Thanks to Alex Martelli, you have the best possible solution:
def theFinalAndTrulyRealProblemAsPosed(argsList):
items = iter(argsList)
output = next(items, []) * 4
for item in items:
output += item * 4
return output
This is beautiful and elegant. First we create an iterator with iter(), then we use next() to get the first object in the list. Then we accumulate as we iterate through the rest of the list, and we are done. We never need to know the type of the objects in argsList, and indeed they can be of different types as long as all the types can have operator + applied with them. This is duck typing.

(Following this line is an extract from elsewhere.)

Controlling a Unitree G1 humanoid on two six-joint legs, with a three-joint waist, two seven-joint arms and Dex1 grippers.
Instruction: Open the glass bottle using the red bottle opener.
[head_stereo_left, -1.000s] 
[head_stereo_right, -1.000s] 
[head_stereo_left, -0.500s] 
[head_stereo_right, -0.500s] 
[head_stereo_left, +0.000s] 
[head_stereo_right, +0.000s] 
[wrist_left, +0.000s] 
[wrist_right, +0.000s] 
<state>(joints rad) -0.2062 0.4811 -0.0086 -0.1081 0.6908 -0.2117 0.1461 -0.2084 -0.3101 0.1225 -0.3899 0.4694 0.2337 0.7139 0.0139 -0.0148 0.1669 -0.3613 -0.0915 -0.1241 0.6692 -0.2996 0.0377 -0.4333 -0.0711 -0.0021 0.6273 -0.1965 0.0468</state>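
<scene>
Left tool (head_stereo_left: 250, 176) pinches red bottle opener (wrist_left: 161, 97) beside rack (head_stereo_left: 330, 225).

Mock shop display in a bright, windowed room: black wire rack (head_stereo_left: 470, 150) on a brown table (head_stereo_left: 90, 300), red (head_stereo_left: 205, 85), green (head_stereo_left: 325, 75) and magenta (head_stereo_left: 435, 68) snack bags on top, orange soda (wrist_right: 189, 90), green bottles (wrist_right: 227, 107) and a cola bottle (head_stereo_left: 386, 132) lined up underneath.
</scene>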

For a moment there last night I was confused and thought that you wanted a function that, instead of taking an explicit list, just took one or more arguments.
def four_x_args(*args):
return theFinalAndTrulyRealProblemAsPosed(args)

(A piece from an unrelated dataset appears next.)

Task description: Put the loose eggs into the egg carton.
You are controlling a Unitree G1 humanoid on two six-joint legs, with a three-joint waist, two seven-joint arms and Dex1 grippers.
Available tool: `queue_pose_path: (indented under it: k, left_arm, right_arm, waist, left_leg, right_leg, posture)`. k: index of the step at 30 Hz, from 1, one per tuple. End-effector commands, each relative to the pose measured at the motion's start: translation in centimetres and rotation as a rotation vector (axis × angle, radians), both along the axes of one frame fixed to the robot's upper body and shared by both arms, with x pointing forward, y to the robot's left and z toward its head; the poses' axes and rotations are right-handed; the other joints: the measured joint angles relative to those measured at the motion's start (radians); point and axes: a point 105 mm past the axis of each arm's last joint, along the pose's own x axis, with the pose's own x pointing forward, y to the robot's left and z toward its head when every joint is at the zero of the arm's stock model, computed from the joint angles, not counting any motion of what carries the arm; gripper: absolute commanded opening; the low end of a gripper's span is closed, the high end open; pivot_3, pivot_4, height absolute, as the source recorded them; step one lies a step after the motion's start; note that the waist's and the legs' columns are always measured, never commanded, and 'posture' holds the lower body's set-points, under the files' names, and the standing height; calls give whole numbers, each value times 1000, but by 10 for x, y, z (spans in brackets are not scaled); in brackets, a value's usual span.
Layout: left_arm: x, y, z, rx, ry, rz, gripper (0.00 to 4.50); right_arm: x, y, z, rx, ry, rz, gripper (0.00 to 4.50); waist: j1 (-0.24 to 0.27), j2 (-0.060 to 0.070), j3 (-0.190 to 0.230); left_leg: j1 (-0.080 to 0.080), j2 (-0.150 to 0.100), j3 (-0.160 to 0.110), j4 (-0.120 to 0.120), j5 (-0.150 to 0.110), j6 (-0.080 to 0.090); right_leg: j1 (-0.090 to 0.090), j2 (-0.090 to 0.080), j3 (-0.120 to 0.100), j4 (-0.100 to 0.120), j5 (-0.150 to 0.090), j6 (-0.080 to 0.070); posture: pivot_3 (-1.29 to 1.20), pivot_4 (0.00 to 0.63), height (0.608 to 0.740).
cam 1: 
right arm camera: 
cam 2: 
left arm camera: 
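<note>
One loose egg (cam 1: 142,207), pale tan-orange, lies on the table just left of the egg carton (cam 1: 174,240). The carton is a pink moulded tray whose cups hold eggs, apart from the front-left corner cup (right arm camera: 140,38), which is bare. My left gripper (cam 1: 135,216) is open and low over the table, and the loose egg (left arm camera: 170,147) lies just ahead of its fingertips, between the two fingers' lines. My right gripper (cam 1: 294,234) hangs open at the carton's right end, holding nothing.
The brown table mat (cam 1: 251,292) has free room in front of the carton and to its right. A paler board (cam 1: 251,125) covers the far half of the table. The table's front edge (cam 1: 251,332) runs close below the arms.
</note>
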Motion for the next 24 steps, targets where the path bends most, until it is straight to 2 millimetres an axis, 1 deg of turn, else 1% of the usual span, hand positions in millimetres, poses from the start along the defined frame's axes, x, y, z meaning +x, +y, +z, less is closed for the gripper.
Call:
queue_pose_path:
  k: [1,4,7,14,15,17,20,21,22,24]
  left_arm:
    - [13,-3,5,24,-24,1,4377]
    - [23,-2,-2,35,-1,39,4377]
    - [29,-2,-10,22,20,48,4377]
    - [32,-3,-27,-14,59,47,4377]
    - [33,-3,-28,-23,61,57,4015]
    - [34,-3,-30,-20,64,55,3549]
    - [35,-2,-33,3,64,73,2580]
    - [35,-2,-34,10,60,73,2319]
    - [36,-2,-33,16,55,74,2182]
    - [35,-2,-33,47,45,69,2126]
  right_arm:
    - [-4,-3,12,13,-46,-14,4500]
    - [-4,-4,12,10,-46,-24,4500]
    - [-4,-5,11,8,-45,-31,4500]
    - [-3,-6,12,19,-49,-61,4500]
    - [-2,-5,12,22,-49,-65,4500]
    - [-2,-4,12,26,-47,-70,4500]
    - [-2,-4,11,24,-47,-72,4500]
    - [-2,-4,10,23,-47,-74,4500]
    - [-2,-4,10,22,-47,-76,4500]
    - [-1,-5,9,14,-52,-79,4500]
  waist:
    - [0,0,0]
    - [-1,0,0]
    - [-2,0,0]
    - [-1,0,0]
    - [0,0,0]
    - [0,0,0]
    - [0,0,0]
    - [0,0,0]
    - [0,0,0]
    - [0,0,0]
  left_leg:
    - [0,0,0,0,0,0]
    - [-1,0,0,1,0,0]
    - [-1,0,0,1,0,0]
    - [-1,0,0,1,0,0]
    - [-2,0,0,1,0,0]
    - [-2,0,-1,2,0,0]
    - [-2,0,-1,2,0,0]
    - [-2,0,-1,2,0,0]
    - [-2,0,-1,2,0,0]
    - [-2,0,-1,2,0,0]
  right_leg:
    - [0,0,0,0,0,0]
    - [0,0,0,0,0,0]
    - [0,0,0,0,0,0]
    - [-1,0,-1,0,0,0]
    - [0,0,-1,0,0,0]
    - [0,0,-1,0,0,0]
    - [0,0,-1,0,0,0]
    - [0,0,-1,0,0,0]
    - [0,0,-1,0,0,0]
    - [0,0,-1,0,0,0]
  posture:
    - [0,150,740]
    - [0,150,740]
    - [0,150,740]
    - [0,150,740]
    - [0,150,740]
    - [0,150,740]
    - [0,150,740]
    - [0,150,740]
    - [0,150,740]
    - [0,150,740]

The *args argument to the function tells Python to gather up all arguments to this function and make a tuple out of them; then the tuple is bound to the name args. You can easily make a list out of it, and then you could use the .pop(0) method to get the first item from the list. This costs the memory and time to build the list, which is why the iter() solution is so elegant.
def four_x_args(*args):
argsList = list(args) # convert from tuple to list
output = argsList.pop(0) * 4
for arg in argsList:
output += arg * 4
return output
This is just Wooble's solution, rewritten to use *args.
Examples of calling it:
print four_x_args(1) # prints 4
print four_x_args(1, 2) # prints 12
print four_x_args('a') # prints 'aaaa'
print four_x_args('ab', 'c') # prints 'ababababcccc'
Finally, I'm going to be malicious and complain about the solution you accepted. That solution depends on the object's base class having a sensible null or zero, but not all classes have this. int() returns 0, and str() returns '' (null string), so they work. But how about this:
class NaturalNumber(int):
"""
Exactly like an int, but only values >= 1 are possible.
"""
def __new__(cls, initial_value=1):
try:
n = int(initial_value)
if n < 1:
raise ValueError
except ValueError:
raise ValueError, "NaturalNumber() initial value must be an int() >= 1"
return super(NaturalNumber, cls).__new__ (cls, n)
argList = [NaturalNumber(n) for n in xrange(1, 4)]
print theFinalAndTrulyRealProblemAsPosed(argList) # prints correct answer: 24
print NaturalNumber() # prints 1
print type(argList[0])() # prints 1, same as previous line
print multiplyItemsByFour(argList) # prints 25!
Good luck in your studies, and I hope you enjoy Python as much as I do.